AURA: Action-Gated Memory for Robot Policies at Constant VRAM

Abstract: The KV-cache is the right memory for datacenters but the wrong memory for robots. Datacenter inference batches many short requests and resets them, amortizing an attention cache across a crowd. Embodied agents instead run one long, non-resetting episode on bandwidth-limited edge hardware, where high-bandwidth memory and flash are scarce, flash has finite write endurance, and memory writes rather than compute can become the binding constraint.

摘要： KV-cache（键值缓存）是数据中心的理想内存方案，但对于机器人而言却并不适用。数据中心推理通常会批量处理许多短请求并进行重置，从而在大量任务间分摊注意力缓存的开销。相比之下，具身智能体在带宽受限的边缘硬件上运行的是单一、长周期且不重置的任务。在这种环境下，高带宽内存和闪存资源稀缺，闪存具有有限的写入寿命，且内存写入（而非计算）往往成为性能瓶颈。

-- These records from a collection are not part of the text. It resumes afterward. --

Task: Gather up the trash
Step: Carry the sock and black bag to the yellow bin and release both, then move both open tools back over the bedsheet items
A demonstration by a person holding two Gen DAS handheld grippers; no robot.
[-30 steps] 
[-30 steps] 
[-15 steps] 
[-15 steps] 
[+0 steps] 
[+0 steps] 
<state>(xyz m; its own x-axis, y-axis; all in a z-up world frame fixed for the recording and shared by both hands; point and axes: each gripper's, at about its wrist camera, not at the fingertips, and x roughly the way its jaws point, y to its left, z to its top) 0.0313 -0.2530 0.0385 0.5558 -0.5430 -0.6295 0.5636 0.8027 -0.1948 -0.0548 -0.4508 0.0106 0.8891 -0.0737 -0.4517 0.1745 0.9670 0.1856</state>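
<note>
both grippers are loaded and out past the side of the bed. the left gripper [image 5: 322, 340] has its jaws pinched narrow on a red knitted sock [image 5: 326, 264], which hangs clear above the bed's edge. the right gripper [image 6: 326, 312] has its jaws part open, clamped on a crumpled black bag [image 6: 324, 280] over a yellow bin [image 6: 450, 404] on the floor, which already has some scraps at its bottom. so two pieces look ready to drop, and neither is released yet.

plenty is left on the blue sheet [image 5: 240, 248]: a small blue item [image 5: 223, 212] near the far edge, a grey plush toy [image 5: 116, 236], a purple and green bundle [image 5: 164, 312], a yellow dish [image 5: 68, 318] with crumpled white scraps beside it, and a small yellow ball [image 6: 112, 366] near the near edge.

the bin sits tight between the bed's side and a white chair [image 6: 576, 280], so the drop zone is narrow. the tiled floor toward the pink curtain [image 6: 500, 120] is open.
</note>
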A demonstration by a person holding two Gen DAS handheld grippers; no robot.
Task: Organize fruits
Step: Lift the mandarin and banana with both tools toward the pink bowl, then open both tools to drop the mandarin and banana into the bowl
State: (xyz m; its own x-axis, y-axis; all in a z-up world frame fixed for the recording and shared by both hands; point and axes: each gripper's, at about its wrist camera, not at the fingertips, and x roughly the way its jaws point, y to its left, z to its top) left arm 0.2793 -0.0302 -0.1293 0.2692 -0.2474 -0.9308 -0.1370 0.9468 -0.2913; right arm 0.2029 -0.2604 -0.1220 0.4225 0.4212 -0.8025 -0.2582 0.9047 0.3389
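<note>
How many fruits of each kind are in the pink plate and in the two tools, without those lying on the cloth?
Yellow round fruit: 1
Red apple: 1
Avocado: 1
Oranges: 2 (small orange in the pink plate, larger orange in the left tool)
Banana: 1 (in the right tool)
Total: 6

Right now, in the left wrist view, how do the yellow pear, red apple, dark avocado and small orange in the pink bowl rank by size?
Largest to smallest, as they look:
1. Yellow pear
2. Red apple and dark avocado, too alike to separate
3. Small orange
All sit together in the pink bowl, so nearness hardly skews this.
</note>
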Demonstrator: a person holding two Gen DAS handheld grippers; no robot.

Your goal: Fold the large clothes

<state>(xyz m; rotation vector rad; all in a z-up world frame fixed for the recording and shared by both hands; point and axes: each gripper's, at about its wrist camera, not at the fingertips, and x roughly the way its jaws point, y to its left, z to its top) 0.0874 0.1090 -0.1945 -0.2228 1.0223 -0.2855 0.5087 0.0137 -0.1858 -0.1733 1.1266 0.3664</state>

AURA-Mem (Action-Utility Recurrent Adaptive Memory) targets this regime. It wraps a frozen vision-language-action backbone with a constant-size recurrent memory and a learned gate that writes only when the current observation would change the next action: memory that knows when to stay silent. Unlike reconstruction-based memory, the gate is trained directly against a closed-loop action-error signal. Its inference state is fixed at 4,224 bytes regardless of horizon, while a KV-cache grows to 6,061 times larger at 100,000 steps.

AURA-Mem（动作效用循环自适应内存）正是针对这一场景设计的。它在冻结的视觉-语言-动作主干模型外封装了一个固定大小的循环内存，并引入了一个学习型门控机制，仅在当前观测结果会改变下一个动作时才进行写入：这是一种“知道何时保持沉默”的内存。与基于重构的内存不同，该门控直接针对闭环动作误差信号进行训练。无论任务周期多长，其推理状态始终固定为 4,224 字节，而 KV-cache 在 100,000 步时会膨胀至其 6,061 倍大。

On a controlled synthetic benchmark, AURA-Mem matches the best O(1) baseline in accuracy while using 5.19-6.13 times fewer writes, and up to 9.19 times fewer writes on easier configurations. Budget-matched random and periodic schedules do not recover this gain, isolating the benefit to the action-surprise signal.

在受控的合成基准测试中，AURA-Mem 在保持与最佳 O(1) 基准模型同等准确率的同时，写入次数减少了 5.19 到 6.13 倍；在更简单的配置下，写入次数甚至减少了多达 9.19 倍。预算匹配的随机和周期性调度方案无法达到这一增益，这证明了该优势源于“动作惊喜”（action-surprise）信号。

On a trained closed-loop OpenVLA-OFT 7B panel on LIBERO-Long (n=60 episodes per arm), the gate does not hurt success: AURA-Mem matches the ungated base policy (0.233) and slightly exceeds an always-write KV arm (0.217), while using 7.0 times fewer writes and constant memory. We also instantiate an approximate-information-state value-loss bound as a methodology demonstration; at this scale, the bound is vacuous rather than a guarantee.

在 LIBERO-Long 数据集（每个机械臂 n=60 个片段）上，针对训练好的闭环 OpenVLA-OFT 7B 模型进行测试，结果显示该门控机制并未影响成功率：AURA-Mem 的表现与无门控的基础策略（0.233）持平，并略优于始终写入的 KV 方案（0.217），同时实现了 7.0 倍的写入减少和恒定的内存占用。我们还实例化了一个近似信息状态价值损失界限作为方法论演示；但在当前规模下，该界限仅具参考意义，而非严格保证。